1984

Breendonk Chair

In the summer of 1984, I visited the Fort of Breendonk with Australian industrial musician, filmmaker and hair stylist Paul Hurst, and Christine Glover. The fort was used as a concentration camp by the Germans during World War II. Together with Hurst, I realised several photo shoots and sound performances with portable radios and cassette players, including in the room where detainees were interrogated and tortured by the Fort’s Nazi commander, Philipp Johann Adolf Schmitt. In the room, two large sharp wooden wedges were set up on the floor.

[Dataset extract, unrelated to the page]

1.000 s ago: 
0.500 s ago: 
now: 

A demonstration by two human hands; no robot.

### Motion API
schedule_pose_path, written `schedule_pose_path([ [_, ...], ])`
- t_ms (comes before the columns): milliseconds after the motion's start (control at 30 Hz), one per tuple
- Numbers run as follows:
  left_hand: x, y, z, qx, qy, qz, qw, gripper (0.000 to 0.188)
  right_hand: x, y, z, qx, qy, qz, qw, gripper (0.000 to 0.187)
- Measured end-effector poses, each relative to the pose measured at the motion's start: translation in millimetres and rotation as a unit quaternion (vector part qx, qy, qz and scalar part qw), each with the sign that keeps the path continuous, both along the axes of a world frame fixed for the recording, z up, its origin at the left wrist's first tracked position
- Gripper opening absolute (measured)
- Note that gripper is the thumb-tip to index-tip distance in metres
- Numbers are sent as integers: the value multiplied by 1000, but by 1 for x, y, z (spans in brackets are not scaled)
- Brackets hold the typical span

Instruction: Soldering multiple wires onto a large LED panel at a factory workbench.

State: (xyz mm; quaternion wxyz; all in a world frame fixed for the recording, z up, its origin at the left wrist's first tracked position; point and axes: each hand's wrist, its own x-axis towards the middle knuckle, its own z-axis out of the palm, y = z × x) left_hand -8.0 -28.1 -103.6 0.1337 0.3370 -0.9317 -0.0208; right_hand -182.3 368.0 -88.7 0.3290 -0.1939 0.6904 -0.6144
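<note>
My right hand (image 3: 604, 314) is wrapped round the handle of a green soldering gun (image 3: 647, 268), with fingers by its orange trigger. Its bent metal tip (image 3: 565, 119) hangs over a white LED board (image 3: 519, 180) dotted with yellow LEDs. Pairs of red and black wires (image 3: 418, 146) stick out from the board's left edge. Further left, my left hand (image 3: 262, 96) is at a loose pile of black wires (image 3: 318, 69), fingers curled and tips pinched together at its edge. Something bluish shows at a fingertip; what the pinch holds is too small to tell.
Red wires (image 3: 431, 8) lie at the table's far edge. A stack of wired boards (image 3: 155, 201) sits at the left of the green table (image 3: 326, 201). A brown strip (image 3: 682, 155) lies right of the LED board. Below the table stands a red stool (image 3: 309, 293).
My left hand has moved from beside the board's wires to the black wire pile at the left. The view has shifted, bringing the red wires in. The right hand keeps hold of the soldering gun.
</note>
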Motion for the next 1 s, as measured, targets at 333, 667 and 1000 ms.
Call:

After the visit to Breendonk, I made a metal sculpture of a chair with two wedges. In the fifteenth issue of the magazine Force Mental, the reproduction of the sculpture is accompanied by a short text: “Pro-Breendonk is another chair for a favourable quest. Major Schmitt, who had himself ordered the decoration of the torture-room, was brought back there during his trial, he had only one remark: the wooden wedges, on which the prisoners hanging from the pulley, were dropped when they refused to confess, was ‘a little too high’”.

From the sound performances and photo shoots, Club Moral released ‘Pro-Breendonk’ in late 1984, a C-30 cassette with five untitled tracks, accompanied by a set of postcards with photos (CM45). In 2020, Italian label menstrualrecordings released a reissue on vinyl, accompanied by a booklet with photos (LH120). Tracks from the cassette can also be found on The Internet Archive as part of the ‘Club Moral Stocklist’ series.

The Fort of Breendonk is an entrenched stronghold built in 1906-1913 as part of the defensive belt around Antwerp. On 20 September 1940, the first prisoners entered the fort, one Belgian and three Jews from Central Europe. Of the 3,590 prisoners whose passage at Breendonk is documented, 303 died on the spot (including executions), 54 were executed elsewhere and 1,741 subsequently lost their lives in concentration camps. Camp commander Philipp Schmitt was sentenced to death by the court martial in Antwerp and executed in Hoboken on 8 August 1950.


Metal, 110cm x 33cm x 33cm.
Property of the artist.


Shown at:
  • Fantastic Voyage through the Body of an Artist in Kiosk, Gent, Belgium, 2024.